Now let me talk about the conversation between a Gujarati politician and writer KM Munshi and Aurobindo Ghosh. Munshi asked Aurobindo Ghosh a question that has become vital a century later. He asked Ghosh “how can one become patriotic?” Aurobindo Ghosh who is one of the fathers of Hindu Nationalism replied with an answer which is especially relevant today in 2021. He pointed to a map of British India on the wall, and said “do you see this map? It is not a map but the portrait of Bharat Mata, her cities and mountains rivers and jungles form her physical body. All her children are her nerves, large and small…Concentrate on Bharat as a living mother, worship her with nine-fold bhakti”. The fact that Aurobindo considered Bharat Mata worthy of ‘navavidha bhakti’ or nine-fold worship is a good indicator as to how the image of India as a mother goddess had already taken origin in 1905.

The concept of worshipping ‘Bhoomi Devi’, or goddess of the earth, has always been part of Hinduism. However, modern forms of equating a nation with a mother goddess first arose in Bengal where ‘Shakto’ worship dominated and forms of the mother goddess such as Kali, Durga, and Chandi were popular. 

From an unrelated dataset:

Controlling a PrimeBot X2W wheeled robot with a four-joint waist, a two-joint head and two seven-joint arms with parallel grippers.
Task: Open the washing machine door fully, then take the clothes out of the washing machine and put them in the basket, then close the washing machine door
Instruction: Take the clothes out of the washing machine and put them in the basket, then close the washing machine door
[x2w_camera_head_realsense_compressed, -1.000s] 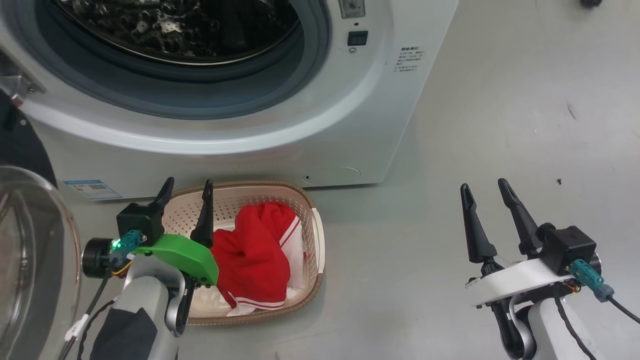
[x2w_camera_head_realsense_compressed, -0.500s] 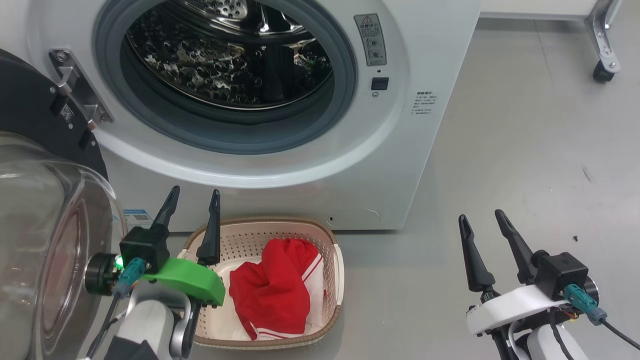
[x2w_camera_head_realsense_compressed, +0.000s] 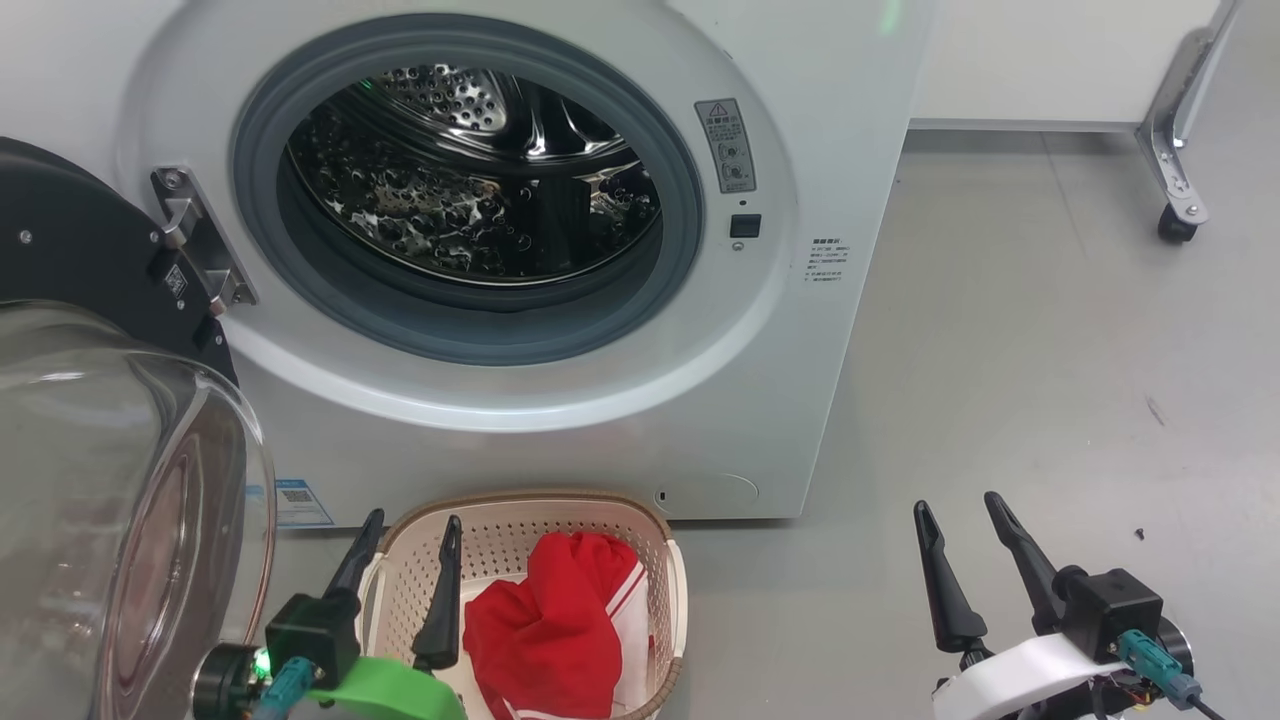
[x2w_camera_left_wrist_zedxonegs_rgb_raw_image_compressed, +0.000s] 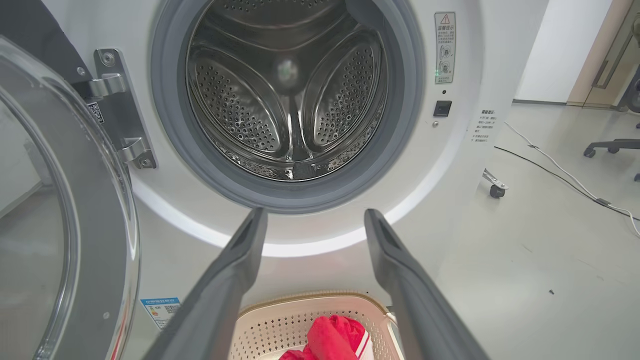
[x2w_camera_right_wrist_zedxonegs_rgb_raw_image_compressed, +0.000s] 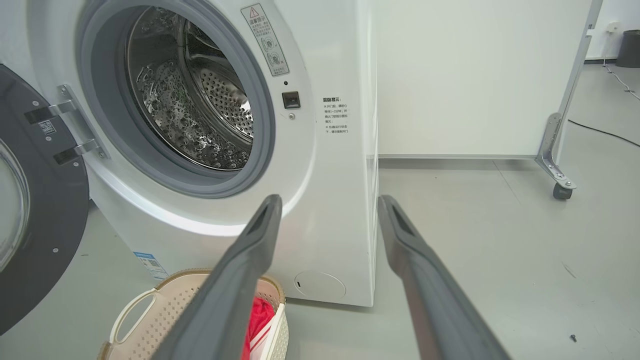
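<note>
The washer (x2w_camera_head_realsense_compressed: 800, 400) stands on the floor with its mouth open. In the left wrist view the drum (x2w_camera_left_wrist_zedxonegs_rgb_raw_image_compressed: 290, 100) looks bare, with no red fabric in it. So I judge the unloading done, and shutting the door is the step left.

The door (x2w_camera_head_realsense_compressed: 120, 480) hangs from the hinge (x2w_camera_head_realsense_compressed: 200, 240) at the left edge of the mouth. It is swung far out, with its glass bowl bulging towards the robot's left side. Its free edge lies out to the left, past the frame, so I cannot tell how far round it has gone.

The basket (x2w_camera_head_realsense_compressed: 530, 497) sits on the floor just before the washer's foot, below the mouth, with the clothes (x2w_camera_head_realsense_compressed: 545, 640) heaped inside.

The left gripper (x2w_camera_head_realsense_compressed: 415, 520) hovers over the basket's left end, fingers spread wide and holding nothing. The door's glass is close on its left. The right gripper (x2w_camera_head_realsense_compressed: 954, 502) is likewise wide and empty, over bare floor well off to the right of the washer's front corner.

The left arm is plainly the nearer. The door lies left of its fingers and must turn about the upright hinge line, rightward into the mouth. That probably means reaching round to the outer face or catching the rim.
</note>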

“Bankimchandra Chattopadhyay transformed Bharat Mata into a fully-fledged Hindu goddess and the symbol of India who is experiencing difficult times, but her children are indifferent to her sufferings, and they need to awaken to the dire conditions and act”. In 1875, Bankim Chandra composed Vande Mataram, a song about a benign goddess figure, which became an anthem for Indian nationalists in their struggle for liberation from British domination. The leader of the rebels in Anand Math showed Mahendra the three faces of  Bharat Mata as three idols of goddesses, being worshipped in three consecutive rooms of the ashram — “What Mother Was – An idol of Goddess Jagadhatri”,  What Mother Has Become – An idol of Goddess Kali and finally “What Mother Will Be – An idol of Goddess Durga”.

“Bharat Mata appeared in the book as a ten-armed idol in a marble temple”. Vande Mataram, contained within the novel, is a hymn to the goddess Durga and, as Tagore wrote, “Bankim Chandra does show Durga to be inseparably united with Bengal in the end.”

(This article is dedicated to my mother Bharat Mata and may she always be the Punya Bhoomi and the greatest country in the world. It is my love for her that poured as words from my heart. May she no longer be bound in chains of slavery.)